Thank you, @CWOTUS and @jaytkay, for your suggestions. Actually, I have been a programmer in the past, so I can handle coding. What I am thinking of doing is to build an “app” to help me learn foreign languages. I put “app” in quotes because it will by no means be a full-fledged app. But it will need to be able to handle foreign characters. Maybe this is where the forums could help me. @CWOTUS, can you please list a few more Q&A sites like MrExcel? The “app” is just for my own benefit, and I don’t intend to sell it.
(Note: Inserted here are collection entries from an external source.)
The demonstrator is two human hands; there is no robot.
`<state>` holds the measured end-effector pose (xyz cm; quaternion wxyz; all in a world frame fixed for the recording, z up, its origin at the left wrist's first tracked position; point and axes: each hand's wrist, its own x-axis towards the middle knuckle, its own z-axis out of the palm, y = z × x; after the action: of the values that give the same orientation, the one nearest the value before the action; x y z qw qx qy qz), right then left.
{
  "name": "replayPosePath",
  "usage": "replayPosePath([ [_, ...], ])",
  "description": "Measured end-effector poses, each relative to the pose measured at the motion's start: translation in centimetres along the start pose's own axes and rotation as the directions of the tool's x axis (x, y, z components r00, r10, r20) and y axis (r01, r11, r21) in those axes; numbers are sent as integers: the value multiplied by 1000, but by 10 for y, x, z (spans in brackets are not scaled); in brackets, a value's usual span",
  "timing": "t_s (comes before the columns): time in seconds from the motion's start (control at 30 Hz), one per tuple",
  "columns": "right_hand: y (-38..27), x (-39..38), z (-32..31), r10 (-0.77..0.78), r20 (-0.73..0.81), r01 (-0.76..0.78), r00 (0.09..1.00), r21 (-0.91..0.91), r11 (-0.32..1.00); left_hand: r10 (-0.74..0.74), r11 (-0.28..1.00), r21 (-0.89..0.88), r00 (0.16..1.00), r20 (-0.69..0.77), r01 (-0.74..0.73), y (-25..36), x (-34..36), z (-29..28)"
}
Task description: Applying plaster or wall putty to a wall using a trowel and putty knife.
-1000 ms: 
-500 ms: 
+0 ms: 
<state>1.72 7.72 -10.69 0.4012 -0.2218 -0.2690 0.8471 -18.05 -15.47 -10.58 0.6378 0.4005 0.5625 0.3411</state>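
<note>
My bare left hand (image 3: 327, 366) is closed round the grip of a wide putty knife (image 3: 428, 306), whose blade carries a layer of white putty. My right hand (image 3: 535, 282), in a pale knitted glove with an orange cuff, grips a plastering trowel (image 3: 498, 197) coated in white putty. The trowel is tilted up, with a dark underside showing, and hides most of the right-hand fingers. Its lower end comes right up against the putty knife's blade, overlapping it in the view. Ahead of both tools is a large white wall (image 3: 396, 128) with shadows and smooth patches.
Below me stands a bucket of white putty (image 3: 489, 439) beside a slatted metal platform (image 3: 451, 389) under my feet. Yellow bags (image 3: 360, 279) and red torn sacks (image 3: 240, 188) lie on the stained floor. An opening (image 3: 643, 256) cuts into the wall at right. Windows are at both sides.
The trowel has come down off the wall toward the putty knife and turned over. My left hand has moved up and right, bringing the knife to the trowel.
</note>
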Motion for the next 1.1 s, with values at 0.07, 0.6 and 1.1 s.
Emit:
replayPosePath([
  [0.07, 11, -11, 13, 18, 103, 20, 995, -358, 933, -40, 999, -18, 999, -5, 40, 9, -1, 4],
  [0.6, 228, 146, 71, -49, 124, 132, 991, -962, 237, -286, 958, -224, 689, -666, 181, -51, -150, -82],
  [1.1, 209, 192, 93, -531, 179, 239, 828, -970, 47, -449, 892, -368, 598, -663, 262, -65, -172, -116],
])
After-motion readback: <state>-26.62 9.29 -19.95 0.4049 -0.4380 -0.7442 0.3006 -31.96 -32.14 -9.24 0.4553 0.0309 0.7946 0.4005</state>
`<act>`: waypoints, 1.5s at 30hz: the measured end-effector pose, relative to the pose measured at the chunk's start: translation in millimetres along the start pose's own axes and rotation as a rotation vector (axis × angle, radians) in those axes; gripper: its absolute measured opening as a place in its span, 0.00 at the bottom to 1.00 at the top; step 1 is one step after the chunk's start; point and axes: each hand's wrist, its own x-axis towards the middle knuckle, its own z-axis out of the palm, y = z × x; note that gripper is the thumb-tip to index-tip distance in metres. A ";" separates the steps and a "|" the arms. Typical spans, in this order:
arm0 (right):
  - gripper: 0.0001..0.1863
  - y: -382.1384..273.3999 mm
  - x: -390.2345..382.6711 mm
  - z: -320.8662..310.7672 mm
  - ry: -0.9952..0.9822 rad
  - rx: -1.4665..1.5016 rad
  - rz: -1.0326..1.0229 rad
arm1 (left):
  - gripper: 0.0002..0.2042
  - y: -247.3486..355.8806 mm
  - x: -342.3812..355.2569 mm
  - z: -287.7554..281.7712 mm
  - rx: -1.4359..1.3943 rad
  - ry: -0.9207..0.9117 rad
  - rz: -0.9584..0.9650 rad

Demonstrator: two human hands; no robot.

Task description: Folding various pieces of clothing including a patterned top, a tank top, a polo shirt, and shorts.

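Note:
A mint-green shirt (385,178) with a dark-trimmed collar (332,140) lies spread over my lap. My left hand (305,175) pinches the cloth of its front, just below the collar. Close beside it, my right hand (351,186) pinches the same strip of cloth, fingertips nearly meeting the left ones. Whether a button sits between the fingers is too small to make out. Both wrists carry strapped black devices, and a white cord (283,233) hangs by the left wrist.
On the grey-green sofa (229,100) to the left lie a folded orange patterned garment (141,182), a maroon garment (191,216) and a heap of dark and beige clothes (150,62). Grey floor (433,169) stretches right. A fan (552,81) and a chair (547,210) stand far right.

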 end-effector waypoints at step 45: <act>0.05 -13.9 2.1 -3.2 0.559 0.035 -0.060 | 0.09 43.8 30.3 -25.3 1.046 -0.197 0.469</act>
Also, I’m asking about VBA because I’m not sure if it is still the language of choice under MS Office 2013 and for Microsoft products going forward. I don’t want to spend time learning a language that’s going to be phased out soon and I won’t be able to use it the next time I upgrade Office.

CWOTUS's avatar

In no particular order:
http://www.thespreadsheetguru.com/blog/
http://www.excelfox.com/forum/f22/
http://xldynamic.com/source/xld.SUMPRODUCT.html

There are others that I know of but don’t retain bookmarks for, such as Chip Pearson, who writes some pretty amazing stuff from time to time, OzGrid, an Excel forum that I haven’t visited in some time but used to be a favorite before MrExcel, and others that I’m not thinking of right now.

Really, without putting you off, you can find more than you’d have time for – and some that you’d like better than my suggestions – with a search of “Excel forum” in google.

2davidc8's avatar

Thanks, @CWOTUS. Those sites are a great start! Since I get the impression that you know quite a bit about Excel and those sites came to your mind first, they’ll carry extra weight with me and I’ll start with them first. Much appreciated!

2davidc8's avatar

@CWOTUS @jaytkay BTW, what do you think of StackExchange ?

CWOTUS's avatar

I barely know the rudiments of VBA, and have never studied it. There are a lot of things that completely flummox me, and anyone who can understand and competently use array formulas in Excel I look upon as a god.

I know enough to audit fairly complex files, troubleshoot a wide range of problems, create “just enough” formulas and code to get done the things that I need to do, and manipulate strings like a puppeteer. But I’m no expert. I do not know StackExchange at all.

dappled_leaves's avatar

@CWOTUS “anyone who can understand and competently use array formulas in Excel I look upon as a god”

I don’t know anyone who can do this – but mainly because they would be using different tools than VBA for it. In my line it would be Matlab, C++, or even Fortran before VBA.

CWOTUS's avatar

Not even VBA… people can do it in native Excel spreadsheets through array formulas only. I am amazed at what can be done in Excel sometimes without even having to start coding.